Kresimir Cosic, the former Brigham Young University Cougar basketball star named this fall as deputy ambassador to the United States for the newly independent nation of Croatia, never intended to enter the diplomatic arena. Yet, he says, the playing fields for basketball and politics are remarkably similar.
"If it weren't for the war," says Cosic, who played for coach Stan Watts during the early 1970s and then became a national hero in Yugoslavia both as a player and a coach, "diplomatic life would be much easier than basketball life - speaking as a coach, that is. But that's not true now. It would be. I think it really would be if it just weren't for the war."Slumped over, elbows resting on his knees, Cosic does not appear to be the 6 foot 11 inches he is. Keeping up with an exhausting schedule, he looks but does not sound tired.
He is still, by anyone's terms, a national hero in his native land.
Once thought of as the "clown prince of basketball" while at BYU, Cosic is remembered for his 20-foot hooks and his Harlem Globetrotter-like antics. From BYU, he went on to become the center for the Yugoslavian Olympic team, reaping two silver medals and one gold. He then gained fame as a coach who had an uncanny ability to turn good players, like Toni Kukoc, Dino Radja and Vlade Divac into world-class athletes.
But did he ever see himself in the position of deputy ambassador? After all, how does one go from being a college basketball star, to an Olympic hero, to a renowned coach, to a government diplomat?
"Being a coach is probably the best political experience I could have had," Cosic explains. "As a coach for a national team in a communist country, you are constantly working on relations with all different segments. As a player you can only be suppressed to a point, but a coach must balance most of the needs - and it is almost impossible to satisfy everyone's interests."
It also helped that he was well-traveled and had lived in the United States. Plus, he was not a member of the Communist Party. "I had never wanted to be a member of the party," Cosic recalls. "The only organization I ever joined in my life was the church. (He was baptized a member of the LDS Church in 1971.)
"After the elections, many of our leaders had to be ruled out. We also realized that America, next to Croatia, was the most important place we could be. It was then I was asked to come here on a visit to help secure diplomatic representation for Croatia."
For Cosic and his countrymen, the trouble in the Balkans is much more than just a rekindling of old animosities kept under control by Communist rule. It is the chance for Croatia to become a new democracy.

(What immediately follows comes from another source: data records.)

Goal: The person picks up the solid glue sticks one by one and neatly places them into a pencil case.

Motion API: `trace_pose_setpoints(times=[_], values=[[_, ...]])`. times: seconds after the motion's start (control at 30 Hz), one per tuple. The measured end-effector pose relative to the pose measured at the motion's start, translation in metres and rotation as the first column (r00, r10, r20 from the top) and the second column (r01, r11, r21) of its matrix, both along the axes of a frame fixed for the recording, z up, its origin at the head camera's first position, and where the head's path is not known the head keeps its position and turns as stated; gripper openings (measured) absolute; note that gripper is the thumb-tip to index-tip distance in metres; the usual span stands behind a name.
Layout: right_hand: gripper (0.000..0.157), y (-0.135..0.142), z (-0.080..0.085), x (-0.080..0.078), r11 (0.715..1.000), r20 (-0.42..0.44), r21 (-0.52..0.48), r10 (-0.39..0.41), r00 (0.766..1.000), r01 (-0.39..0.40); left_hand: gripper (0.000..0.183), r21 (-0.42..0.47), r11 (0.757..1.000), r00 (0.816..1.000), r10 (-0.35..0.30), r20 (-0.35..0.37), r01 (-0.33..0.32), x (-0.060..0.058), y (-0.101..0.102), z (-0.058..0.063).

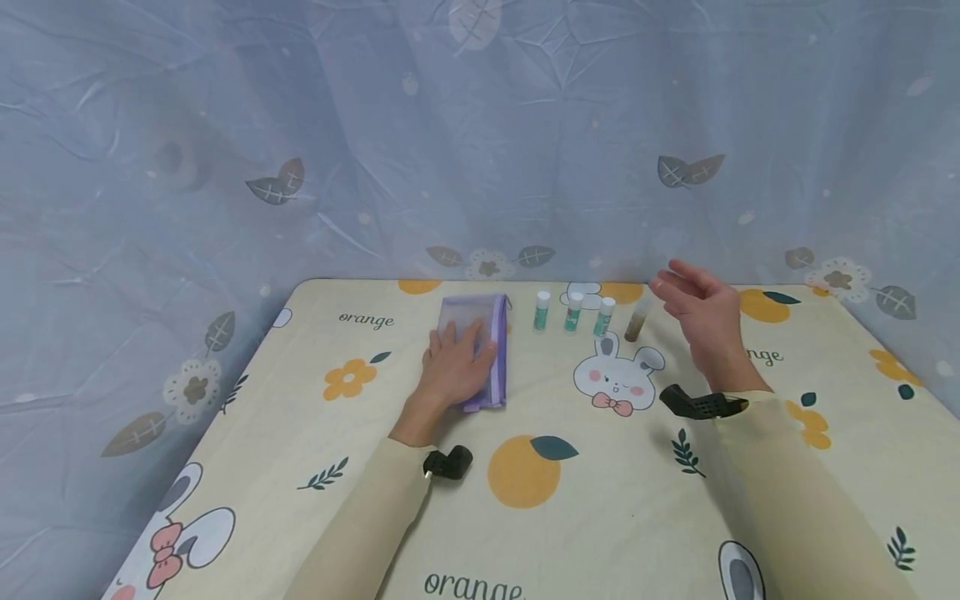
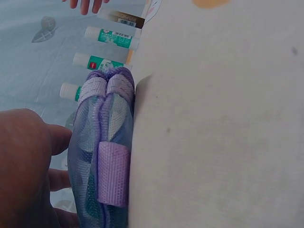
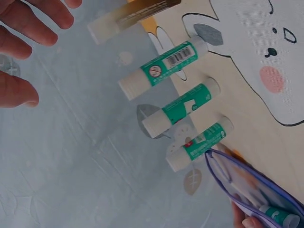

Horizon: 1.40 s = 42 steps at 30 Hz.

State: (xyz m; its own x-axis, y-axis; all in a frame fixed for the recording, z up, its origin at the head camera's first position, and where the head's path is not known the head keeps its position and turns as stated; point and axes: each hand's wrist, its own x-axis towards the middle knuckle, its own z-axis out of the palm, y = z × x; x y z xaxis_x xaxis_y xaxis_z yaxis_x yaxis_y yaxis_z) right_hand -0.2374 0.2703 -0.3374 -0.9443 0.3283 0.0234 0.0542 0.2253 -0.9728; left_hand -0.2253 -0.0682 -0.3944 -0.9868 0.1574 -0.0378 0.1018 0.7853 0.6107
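My left hand (image 1: 454, 365) rests on a purple mesh zip pouch (image 1: 498, 350) lying on the table, its fingers spread over the top. Through the pouch's opening in the right wrist view, a green glue stick (image 3: 280, 216) shows inside. To the right of the pouch, three green glue sticks with white caps stand upright in a row, the nearest to it being one glue stick (image 1: 541, 312). At the row's right end stands a brown glue stick (image 1: 636, 322) with a pale cap. My right hand (image 1: 707, 321) hovers beside it, fingers extended, holding nothing.
A cream tablecloth (image 1: 420, 517) printed with oranges, rabbits and leaves covers the table. Behind the table's far edge hangs a blue-grey curtain (image 1: 480, 167), close to the row of glue sticks.
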Motion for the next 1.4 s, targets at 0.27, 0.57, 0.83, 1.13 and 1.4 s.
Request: trace_pose_setpoints(times=[0.27, 0.57, 0.83, 1.13, 1.4], values=[[0.067, -0.004, -0.013, -0.002, 0.999, 0.032, 0.043, -0.011, 0.999, 0.009, 0.066, -0.007, 1.0, 1.0, -0.002, 0.006, 0.002, 0.001, 0.001, 0.001], [0.061, -0.01, -0.03, -0.004, 0.999, 0.057, 0.044, -0.021, 0.998, 0.018, 0.065, 0.006, 1.0, 1.0, -0.004, 0.006, 0.004, 0.003, 0.001, 0.002], [0.055, -0.015, -0.04, -0.007, 0.997, 0.109, 0.049, -0.063, 0.992, 0.058, 0.065, -0.003, 1.0, 1.0, -0.007, 0.007, 0.007, 0.003, 0.001, 0.002], [0.052, -0.021, -0.047, -0.01, 0.993, 0.156, 0.028, -0.119, 0.981, 0.116, 0.066, -0.004, 1.0, 1.0, -0.01, 0.015, 0.01, 0.002, 0.001, 0.002], [0.051, -0.029, -0.046, -0.011, 0.989, 0.154, 0.019, -0.151, 0.977, 0.149, 0.066, -0.005, 1.0, 1.0, -0.009, 0.009, 0.009, 0.003, -0.001, 0.004]])
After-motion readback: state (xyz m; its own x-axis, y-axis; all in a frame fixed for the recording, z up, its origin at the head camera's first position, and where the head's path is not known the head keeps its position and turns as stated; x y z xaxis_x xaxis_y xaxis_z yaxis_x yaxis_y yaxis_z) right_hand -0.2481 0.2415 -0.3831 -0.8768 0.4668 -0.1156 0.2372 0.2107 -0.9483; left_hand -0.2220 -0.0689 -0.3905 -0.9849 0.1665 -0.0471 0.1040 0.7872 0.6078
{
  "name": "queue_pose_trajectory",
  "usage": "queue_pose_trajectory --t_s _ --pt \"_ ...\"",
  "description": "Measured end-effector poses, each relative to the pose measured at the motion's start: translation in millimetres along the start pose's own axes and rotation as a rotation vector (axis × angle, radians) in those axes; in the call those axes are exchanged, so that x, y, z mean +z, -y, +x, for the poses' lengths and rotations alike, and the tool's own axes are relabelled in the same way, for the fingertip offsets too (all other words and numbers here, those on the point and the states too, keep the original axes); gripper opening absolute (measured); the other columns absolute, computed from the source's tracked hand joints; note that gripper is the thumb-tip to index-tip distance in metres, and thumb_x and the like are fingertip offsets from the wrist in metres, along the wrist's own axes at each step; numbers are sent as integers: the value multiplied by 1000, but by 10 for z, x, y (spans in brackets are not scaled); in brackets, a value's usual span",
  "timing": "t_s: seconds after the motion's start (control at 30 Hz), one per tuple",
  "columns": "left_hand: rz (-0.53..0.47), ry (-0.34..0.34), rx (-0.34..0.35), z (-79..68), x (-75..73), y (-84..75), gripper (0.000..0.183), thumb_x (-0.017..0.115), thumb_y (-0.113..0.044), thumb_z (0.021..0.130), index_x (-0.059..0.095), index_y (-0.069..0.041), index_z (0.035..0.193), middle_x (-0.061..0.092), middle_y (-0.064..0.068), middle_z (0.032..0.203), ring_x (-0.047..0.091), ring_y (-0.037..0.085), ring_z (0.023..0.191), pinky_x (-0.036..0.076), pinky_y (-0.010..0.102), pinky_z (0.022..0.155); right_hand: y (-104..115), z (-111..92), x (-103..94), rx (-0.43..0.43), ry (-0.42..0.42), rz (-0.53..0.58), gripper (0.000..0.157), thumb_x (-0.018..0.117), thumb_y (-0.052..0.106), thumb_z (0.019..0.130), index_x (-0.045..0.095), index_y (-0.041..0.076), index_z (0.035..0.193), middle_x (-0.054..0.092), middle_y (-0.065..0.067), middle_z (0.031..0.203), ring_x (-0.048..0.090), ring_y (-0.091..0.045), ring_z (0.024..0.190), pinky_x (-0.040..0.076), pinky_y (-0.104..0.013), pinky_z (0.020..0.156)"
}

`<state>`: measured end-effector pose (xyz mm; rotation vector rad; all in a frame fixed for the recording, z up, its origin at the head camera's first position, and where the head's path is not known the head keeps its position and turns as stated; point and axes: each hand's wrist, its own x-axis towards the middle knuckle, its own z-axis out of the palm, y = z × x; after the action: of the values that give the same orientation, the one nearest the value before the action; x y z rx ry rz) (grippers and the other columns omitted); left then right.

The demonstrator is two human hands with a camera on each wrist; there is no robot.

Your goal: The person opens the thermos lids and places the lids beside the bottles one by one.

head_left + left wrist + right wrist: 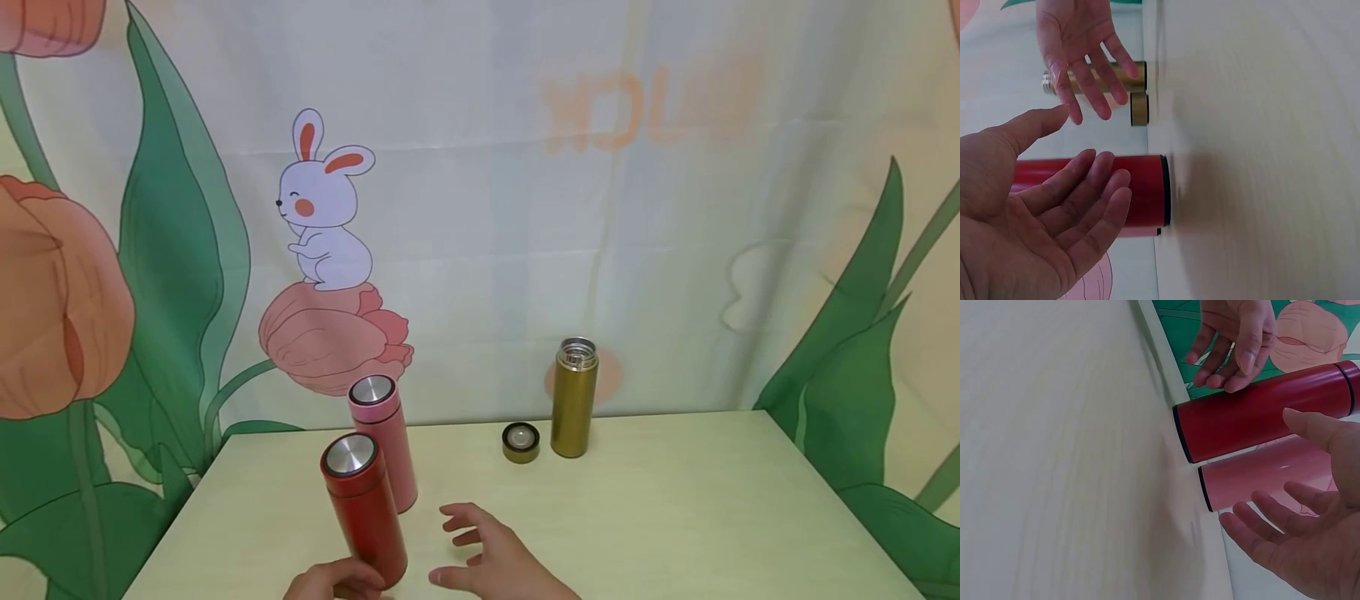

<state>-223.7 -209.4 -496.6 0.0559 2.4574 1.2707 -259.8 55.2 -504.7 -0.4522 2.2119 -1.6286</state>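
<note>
A red thermos [370,517] with a silver-topped lid stands upright near the table's front. Just behind it is a pink thermos [390,446], its lid also on and its lower body partly hidden. My left hand [335,578] is beside the red thermos's lower part, fingers loosely bent; whether the fingertips touch it, I cannot tell. In the left wrist view that hand [1054,219] has its thumb apart from the fingers. To the right of both thermoses, my right hand [498,554] is held with fingers spread and nothing in it.
Farther back on the pale table [675,508] stands a gold thermos [573,408] without its lid, its metal mouth showing. The gold lid [521,442] lies just left of it. A printed curtain [480,208] with a rabbit and tulips hangs behind the table.
</note>
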Motion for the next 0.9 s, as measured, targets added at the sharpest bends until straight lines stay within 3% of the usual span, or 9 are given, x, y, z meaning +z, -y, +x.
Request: queue_pose_trajectory --t_s 0.2,0.37,0.5,0.67,0.77,0.9 --pt "63 -198 -132 25 20 -5 46 89 -46 79 68 -10 98 75 1 96 67 19 86 62 49 86 17 114 108 -14 6 -4 59 85 30 87 57 31 139 65 -1 133 61 -28 124 57 -47 99" --pt "89 -279 -205 66 -35 -12 68 87 -59 73 58 -6 104 67 3 93 62 20 84 60 37 77 18 220 177 32 9 31 58 84 32 87 57 31 139 65 -1 134 61 -27 123 57 -51 99" --pt "88 -315 -201 99 -91 -23 90 87 -68 66 52 -2 116 64 9 100 61 24 89 61 39 78 21 292 241 43 10 59 60 84 31 88 57 29 141 64 -1 136 61 -28 124 58 -54 98" --pt "47 -334 -138 139 -89 -59 115 87 -71 64 43 3 141 61 22 130 64 41 111 61 53 91 17 356 318 3 27 84 57 80 29 91 56 31 143 62 0 140 59 -30 128 57 -54 99" --pt "-2 -325 -102 159 -69 -85 117 86 -67 70 36 2 150 52 28 146 57 50 125 57 58 98 9 395 358 -38 33 84 54 76 28 95 56 33 145 61 1 142 59 -31 130 57 -52 101" --pt "-69 -318 -79 185 -39 -122 111 85 -61 76 34 -1 153 48 28 153 52 55 132 53 61 101 -3 433 408 -86 45 73 55 73 27 97 54 37 147 61 5 144 60 -29 130 58 -45 102"
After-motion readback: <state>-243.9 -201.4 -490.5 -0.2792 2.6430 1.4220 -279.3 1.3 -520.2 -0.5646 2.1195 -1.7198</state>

To blame the fall of communism on the recent bloodshed - or even to acknowledge that the area was certainly better off under Communist rule - is absurd, Cosic says, but something he has heard before.
"To draw such a comparison," he says, "is like saying that the United States would have been better off under the British empire because then there would have never been the Civil War."
While in Washington, Cosic also heard - and still hears - considerable criticism about how his country is attempting democracy. Instead of becoming defensive, however, he is learning from his critics.
"We are very aware that our country is not up to U.S. standards. Our understanding of the West and of democracy is very broad. We have never done this before, and we are just learning. What I am here to ask is that we not be judged by our first steps.
"The problem is that the structure we had under communism fell very quickly," he adds. "It was like someone opened all the cages in the zoo, and the animals, who had always been fed, were told to take care of themselves. So to say now that people were happier under communism - well, maybe so. But they were also in cages in a zoo."
In his initial visit, Cosic found a sympathetic ear in Sen. Orrin Hatch (R-Utah). They had met earlier on Hatch's trips to the former Yugoslavia.
"He was one person who understood what was happening with Croatia. He was there before the elections, and I had a chance to visit with him."
With Hatch's guidance, Cosic secured diplomatic representation. Thinking his job was then done, he returned home only to be asked to return to Washington again - this time with a title.
Under communism, he says, his philosophy had been to be "as good and as honest a man as I could - but to stay on the sidelines." Now, he is asked to move from that safe post. "For me, as well as most of the people in Croatia," Cosic says, "we have come to realize that we can no longer stay on the sidelines and let somebody else run our lives. Because then you wake up and somebody can come in your house and kill you and your family."
"We didn't want this war," he says, "but once it started, we knew we could not give up. That is the spirit of our people. Look at our basketball players. They are the best - next to those in the United States. This is why the United States needs to ask us for more of its information about what is happening over there. People in Washington are looking at statistics and not at emotions. The war, despite what we might hope for, is not going to be over soon. The big fat lady can sing all she wants, but the war will not be over."
Cosic's parents and sister live in his boyhood city of Zadar (on the Adriatic coast), which has been under heavy fire. Like anyone from Croatia, he is concerned for them. His wife, Ljerka, and their two daughters, Ana and Iva, live in Zagreb and will join Cosic after the birth of their third child.
The cold winter ahead, he believes, will not offer relief from the shelling. If there is a cease fire, it will be like all the rest, he says, "merely time outs."
In the midst of all of this, however, progress is being made, says Cosic. A winning game plan - for peace - is being sought.